# [Exercise goal]
I'd like every line in the following listing that holds "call" copied.

# [Given data]
■ ■ ■ ■ ■
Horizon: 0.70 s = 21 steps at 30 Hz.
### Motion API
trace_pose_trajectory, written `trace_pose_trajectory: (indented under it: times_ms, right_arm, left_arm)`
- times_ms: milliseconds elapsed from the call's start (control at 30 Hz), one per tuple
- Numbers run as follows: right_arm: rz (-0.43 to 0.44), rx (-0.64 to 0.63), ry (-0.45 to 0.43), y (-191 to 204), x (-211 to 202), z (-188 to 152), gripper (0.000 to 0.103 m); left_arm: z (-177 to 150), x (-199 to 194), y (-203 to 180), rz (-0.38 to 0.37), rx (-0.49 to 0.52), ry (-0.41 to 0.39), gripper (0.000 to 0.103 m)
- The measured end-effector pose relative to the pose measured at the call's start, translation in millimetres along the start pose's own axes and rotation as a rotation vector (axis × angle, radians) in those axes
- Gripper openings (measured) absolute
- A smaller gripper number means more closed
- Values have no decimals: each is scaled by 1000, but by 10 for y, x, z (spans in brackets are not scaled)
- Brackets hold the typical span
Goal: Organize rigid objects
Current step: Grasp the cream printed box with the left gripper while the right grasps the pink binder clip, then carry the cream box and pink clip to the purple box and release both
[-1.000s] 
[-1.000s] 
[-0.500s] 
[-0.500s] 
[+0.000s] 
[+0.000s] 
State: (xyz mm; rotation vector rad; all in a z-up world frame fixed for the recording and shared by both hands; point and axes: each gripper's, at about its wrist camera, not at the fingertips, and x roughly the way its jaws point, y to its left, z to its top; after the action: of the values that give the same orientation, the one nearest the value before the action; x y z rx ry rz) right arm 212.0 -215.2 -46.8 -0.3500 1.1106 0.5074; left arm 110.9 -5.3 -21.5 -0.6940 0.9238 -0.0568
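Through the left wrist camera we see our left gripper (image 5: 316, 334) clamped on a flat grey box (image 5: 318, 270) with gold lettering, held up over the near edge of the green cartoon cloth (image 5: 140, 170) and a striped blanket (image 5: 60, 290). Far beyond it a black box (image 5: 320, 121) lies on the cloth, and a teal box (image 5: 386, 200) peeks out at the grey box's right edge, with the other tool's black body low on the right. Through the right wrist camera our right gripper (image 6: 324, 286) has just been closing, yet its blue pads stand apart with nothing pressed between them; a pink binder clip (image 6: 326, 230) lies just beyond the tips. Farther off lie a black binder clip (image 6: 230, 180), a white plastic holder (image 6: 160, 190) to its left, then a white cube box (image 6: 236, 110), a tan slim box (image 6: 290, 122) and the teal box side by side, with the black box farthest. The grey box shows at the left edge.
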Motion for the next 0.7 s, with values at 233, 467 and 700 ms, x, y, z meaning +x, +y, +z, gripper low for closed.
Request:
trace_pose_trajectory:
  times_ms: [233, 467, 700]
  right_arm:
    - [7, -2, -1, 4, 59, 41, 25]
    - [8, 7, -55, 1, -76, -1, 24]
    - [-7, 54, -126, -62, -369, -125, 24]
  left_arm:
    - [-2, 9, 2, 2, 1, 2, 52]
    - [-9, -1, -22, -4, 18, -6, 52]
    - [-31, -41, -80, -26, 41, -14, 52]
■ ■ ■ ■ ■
# [Task result]
- times_ms: milliseconds elapsed from the call's start (control at 30 Hz), one per tuple
- The measured end-effector pose relative to the pose measured at the call's start, translation in millimetres along the start pose's own axes and rotation as a rotation vector (axis × angle, radians) in those axes

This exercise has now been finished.